* _Work task_: In the listing below, the lines starting with the line with "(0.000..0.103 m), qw" and going on through the line with "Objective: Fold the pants" are to be reproduced exactly, and only those.

**********

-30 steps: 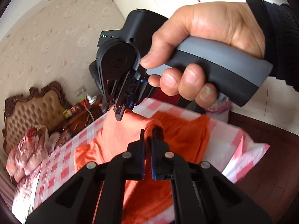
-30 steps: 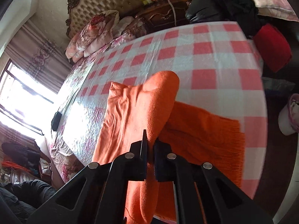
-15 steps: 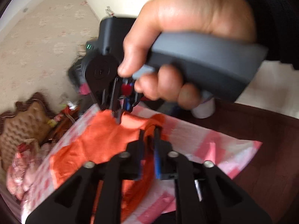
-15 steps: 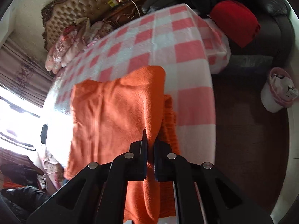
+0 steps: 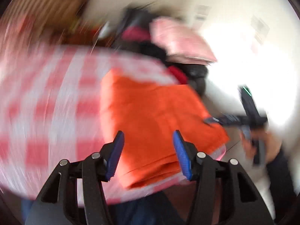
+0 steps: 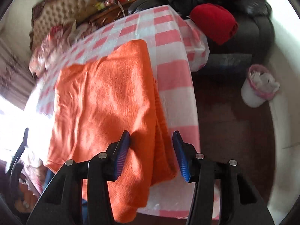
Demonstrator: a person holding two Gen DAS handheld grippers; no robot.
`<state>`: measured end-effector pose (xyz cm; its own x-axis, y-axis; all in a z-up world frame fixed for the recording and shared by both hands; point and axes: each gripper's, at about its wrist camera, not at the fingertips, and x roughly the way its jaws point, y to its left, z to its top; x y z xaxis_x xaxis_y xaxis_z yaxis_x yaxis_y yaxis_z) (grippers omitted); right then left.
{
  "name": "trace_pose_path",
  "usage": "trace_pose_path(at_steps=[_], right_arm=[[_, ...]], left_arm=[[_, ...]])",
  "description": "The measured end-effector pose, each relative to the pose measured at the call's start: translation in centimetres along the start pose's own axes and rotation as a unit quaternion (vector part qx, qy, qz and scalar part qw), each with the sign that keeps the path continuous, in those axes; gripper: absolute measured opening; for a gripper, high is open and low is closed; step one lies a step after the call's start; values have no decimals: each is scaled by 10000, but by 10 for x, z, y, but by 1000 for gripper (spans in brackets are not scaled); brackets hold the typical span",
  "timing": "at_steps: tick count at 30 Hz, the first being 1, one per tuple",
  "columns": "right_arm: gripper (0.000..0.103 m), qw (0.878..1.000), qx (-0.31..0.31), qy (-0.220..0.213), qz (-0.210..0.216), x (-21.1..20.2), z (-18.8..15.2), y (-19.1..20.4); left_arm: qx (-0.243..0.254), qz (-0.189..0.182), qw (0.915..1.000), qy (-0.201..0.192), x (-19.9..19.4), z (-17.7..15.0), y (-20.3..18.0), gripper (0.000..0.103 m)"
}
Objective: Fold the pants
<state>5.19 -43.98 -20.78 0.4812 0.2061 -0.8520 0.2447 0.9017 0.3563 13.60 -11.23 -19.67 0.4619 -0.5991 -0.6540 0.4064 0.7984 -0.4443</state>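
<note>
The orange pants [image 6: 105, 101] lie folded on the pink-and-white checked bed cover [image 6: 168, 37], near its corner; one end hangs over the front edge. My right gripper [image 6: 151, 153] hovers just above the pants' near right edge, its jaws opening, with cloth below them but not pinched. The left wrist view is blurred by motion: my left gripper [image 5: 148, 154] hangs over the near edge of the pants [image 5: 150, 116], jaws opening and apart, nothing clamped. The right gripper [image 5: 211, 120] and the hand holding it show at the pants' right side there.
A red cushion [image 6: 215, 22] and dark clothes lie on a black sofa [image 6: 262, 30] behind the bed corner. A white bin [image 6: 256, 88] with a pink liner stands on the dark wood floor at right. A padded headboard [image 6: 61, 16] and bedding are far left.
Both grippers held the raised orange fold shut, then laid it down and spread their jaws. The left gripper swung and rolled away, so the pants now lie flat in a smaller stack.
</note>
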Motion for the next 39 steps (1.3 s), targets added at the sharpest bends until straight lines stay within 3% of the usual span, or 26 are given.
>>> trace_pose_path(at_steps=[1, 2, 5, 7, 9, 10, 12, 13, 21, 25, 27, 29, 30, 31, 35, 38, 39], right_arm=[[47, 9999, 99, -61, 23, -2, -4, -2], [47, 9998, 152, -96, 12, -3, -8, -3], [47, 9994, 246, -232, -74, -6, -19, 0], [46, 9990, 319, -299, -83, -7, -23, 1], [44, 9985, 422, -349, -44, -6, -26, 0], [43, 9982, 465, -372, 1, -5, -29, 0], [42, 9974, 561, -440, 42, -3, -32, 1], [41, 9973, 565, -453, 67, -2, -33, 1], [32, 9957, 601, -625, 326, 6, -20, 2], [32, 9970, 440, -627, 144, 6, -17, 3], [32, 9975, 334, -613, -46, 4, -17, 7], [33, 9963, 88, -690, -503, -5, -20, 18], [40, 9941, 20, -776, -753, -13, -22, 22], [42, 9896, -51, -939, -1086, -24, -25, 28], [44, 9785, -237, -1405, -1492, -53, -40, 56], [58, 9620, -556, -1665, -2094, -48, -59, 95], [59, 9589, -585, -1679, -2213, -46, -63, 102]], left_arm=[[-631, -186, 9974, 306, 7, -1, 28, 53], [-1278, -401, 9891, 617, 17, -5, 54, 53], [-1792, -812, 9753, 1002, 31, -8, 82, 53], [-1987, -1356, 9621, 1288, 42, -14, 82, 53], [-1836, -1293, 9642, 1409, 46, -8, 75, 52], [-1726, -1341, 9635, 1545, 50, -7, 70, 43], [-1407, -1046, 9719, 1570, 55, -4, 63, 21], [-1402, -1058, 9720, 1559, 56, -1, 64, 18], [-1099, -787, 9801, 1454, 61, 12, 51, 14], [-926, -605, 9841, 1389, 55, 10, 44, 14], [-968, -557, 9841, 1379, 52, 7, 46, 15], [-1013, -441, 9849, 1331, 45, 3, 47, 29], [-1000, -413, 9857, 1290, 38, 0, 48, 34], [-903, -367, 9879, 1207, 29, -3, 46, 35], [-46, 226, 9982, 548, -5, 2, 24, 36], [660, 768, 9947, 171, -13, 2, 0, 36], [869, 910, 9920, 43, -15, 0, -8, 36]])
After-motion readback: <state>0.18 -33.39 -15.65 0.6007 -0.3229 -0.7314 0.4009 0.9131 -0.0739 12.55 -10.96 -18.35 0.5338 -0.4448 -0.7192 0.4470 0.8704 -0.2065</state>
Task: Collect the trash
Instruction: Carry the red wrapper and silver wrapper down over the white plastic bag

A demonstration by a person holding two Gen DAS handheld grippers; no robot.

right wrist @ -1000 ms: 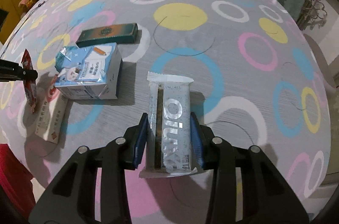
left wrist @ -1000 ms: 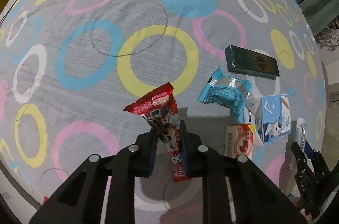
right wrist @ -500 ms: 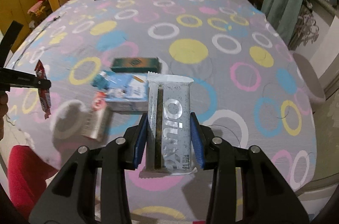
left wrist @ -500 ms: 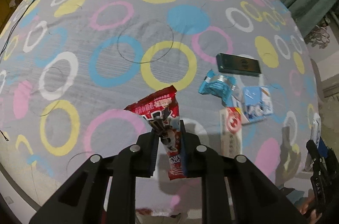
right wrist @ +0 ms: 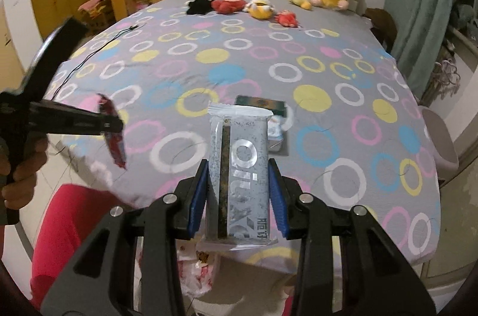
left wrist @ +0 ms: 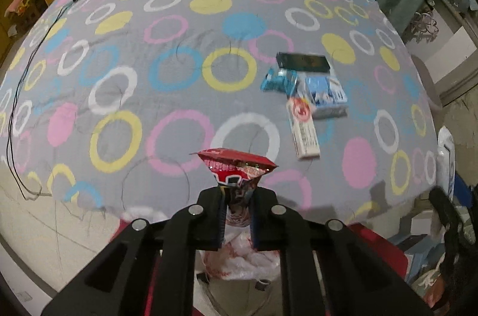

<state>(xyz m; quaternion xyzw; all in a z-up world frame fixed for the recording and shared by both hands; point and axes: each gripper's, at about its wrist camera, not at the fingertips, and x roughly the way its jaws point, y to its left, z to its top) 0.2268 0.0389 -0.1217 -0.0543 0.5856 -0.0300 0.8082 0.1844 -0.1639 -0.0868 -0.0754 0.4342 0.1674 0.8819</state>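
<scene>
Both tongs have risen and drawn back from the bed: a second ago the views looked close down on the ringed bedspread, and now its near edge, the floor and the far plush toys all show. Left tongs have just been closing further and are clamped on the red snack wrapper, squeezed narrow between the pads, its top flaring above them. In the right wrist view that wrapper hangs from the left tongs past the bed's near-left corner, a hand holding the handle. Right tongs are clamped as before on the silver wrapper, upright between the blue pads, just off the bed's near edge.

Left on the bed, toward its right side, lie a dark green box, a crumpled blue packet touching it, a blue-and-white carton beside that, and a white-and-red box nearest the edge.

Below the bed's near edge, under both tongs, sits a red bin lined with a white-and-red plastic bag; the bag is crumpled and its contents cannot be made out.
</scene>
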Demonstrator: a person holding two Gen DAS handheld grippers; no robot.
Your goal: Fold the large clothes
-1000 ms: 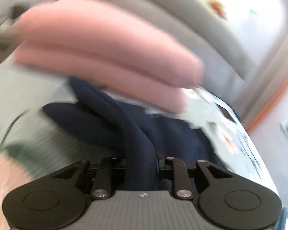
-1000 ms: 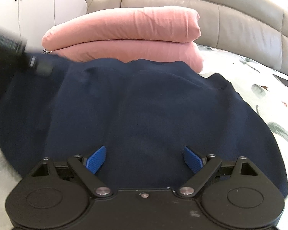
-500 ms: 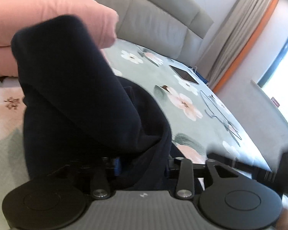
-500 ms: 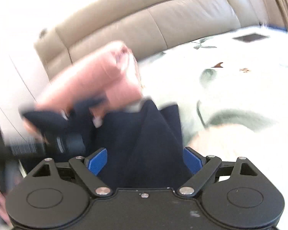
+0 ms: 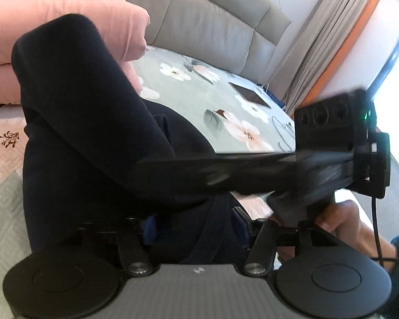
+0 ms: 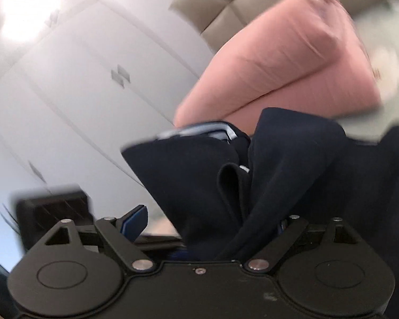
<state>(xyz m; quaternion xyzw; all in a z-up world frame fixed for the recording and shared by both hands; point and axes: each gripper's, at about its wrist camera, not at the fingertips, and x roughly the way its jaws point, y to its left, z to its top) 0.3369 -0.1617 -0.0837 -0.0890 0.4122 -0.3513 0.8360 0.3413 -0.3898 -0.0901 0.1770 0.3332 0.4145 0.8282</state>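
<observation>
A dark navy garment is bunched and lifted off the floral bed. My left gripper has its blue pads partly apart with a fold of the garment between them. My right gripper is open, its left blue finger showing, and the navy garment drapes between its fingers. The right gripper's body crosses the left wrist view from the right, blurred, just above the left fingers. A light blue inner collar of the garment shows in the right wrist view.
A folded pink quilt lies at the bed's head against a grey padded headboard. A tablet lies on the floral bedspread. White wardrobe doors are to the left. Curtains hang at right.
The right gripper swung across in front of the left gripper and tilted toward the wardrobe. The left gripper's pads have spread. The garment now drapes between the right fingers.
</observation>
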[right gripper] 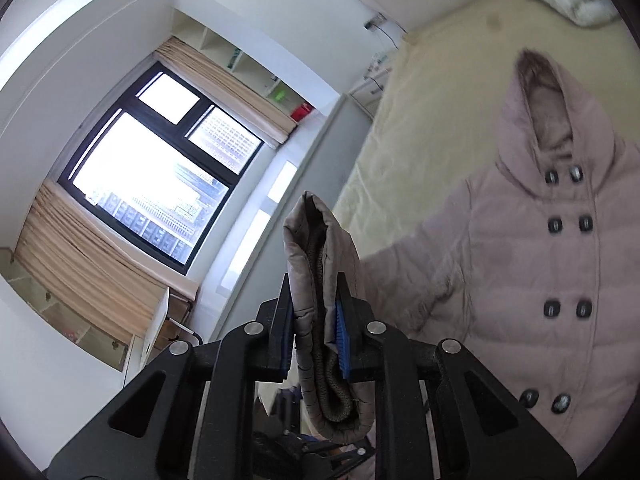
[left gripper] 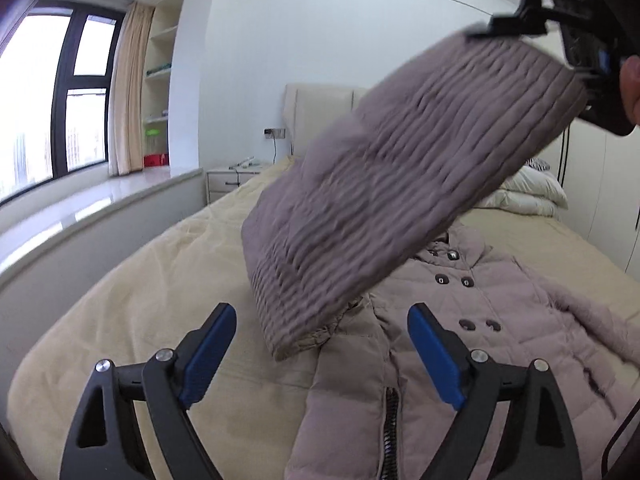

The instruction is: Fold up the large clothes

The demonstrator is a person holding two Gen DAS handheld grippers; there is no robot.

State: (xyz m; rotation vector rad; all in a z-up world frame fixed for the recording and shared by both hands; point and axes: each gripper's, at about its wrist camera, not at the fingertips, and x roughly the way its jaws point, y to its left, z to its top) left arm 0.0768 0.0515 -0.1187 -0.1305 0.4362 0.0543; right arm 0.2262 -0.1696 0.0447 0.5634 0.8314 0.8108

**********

* _Result of this task_:
  "columns": "right_arm: gripper (0.000..0.103 m), qw (0.878..1.000), qx (-0.31..0.31), qy (-0.220..0.213), qz (-0.210..0.216), x (-21.1..20.2), z (-18.8..15.2), y (-19.1..20.4); left_arm: qx (-0.243..0.254), qz (-0.189..0.182), qw (0.915..1.000), qy (-0.201..0.192), x (-19.9..19.4), z (-17.7..15.0), y (-20.3..18.0), gripper (0.000..0.103 m)"
}
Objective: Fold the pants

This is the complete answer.